But with that being said, I’d also like to caution us to avoid being too alarmist about the current state of things in order to sell more stuff. Yes, we need to be thinking about how we move forward. But no, just because Mr. Customer is running an array full of 1 TB drives in some RAID 5 sets right now does not mean he is guaranteed data loss. Context is very important here: something not considered in these statistics is global data center scope. If you consider the reliability of RAID 6 in Figure 3 in the context of a medium sized business that requires 500 TB of capacity, the probability of data loss over a handful of RAID sets may still be within their risk tolerance. That’s precisely what I intend to have pointed out here. However, in the case of cloud providers and enterprises operating on the order of petabytes, the outlook for RAID 5/6 is rather bleak. A 5% likelihood of failure on rebuild is rather high across the whole data center if you’ve got enough disk groups that you’ve almost always got one rebuilding at any point in time.

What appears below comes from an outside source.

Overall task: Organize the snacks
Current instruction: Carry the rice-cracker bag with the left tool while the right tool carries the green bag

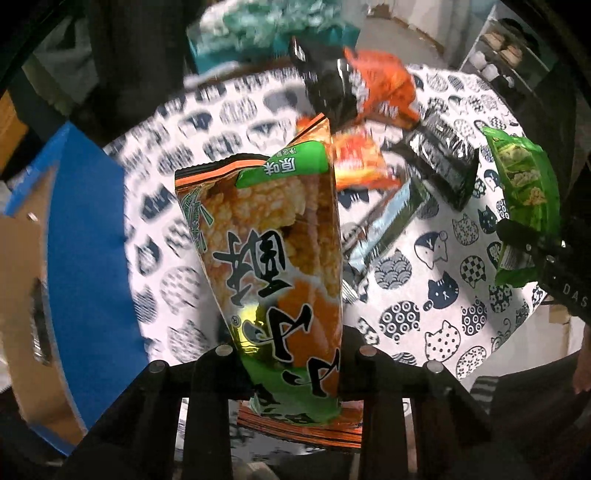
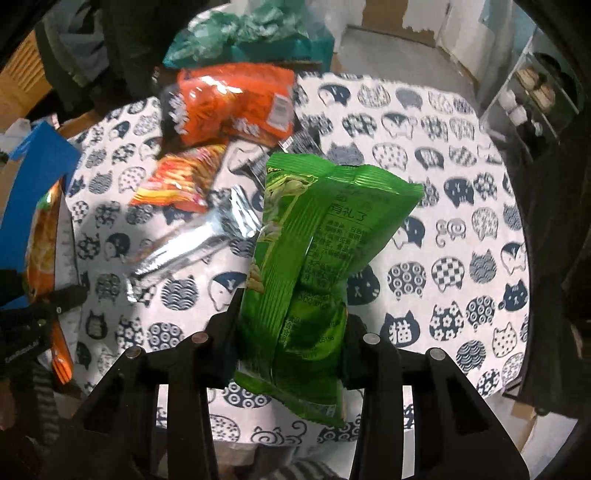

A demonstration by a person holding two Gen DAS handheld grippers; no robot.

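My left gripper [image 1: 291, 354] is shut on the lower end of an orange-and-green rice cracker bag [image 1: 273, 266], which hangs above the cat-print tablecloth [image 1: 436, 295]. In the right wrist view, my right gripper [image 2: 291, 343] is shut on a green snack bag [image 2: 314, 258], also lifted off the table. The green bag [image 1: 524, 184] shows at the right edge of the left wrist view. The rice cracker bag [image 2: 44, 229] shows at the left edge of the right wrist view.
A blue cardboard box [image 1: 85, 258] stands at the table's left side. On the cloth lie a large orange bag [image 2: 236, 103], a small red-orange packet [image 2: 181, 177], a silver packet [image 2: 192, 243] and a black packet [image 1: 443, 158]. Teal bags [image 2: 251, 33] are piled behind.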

Lastly – and this one is for my fellow SFD11 delegate Curtis (Mr. Backup) – don’t forget that just because you’re protecting against failures with something like RAID, you’re not off the hook with regard to backups. A solid backup will save you from a failure during an array rebuild if things get really ugly. And it’s worth noting that while backing up to tape is the opposite of trendy and cool, LTO-7 tapes can have error rates more like 1.0E-18, which no hard drive today can come close to. As much as I hate to say it, Iron Mountain is still your friend!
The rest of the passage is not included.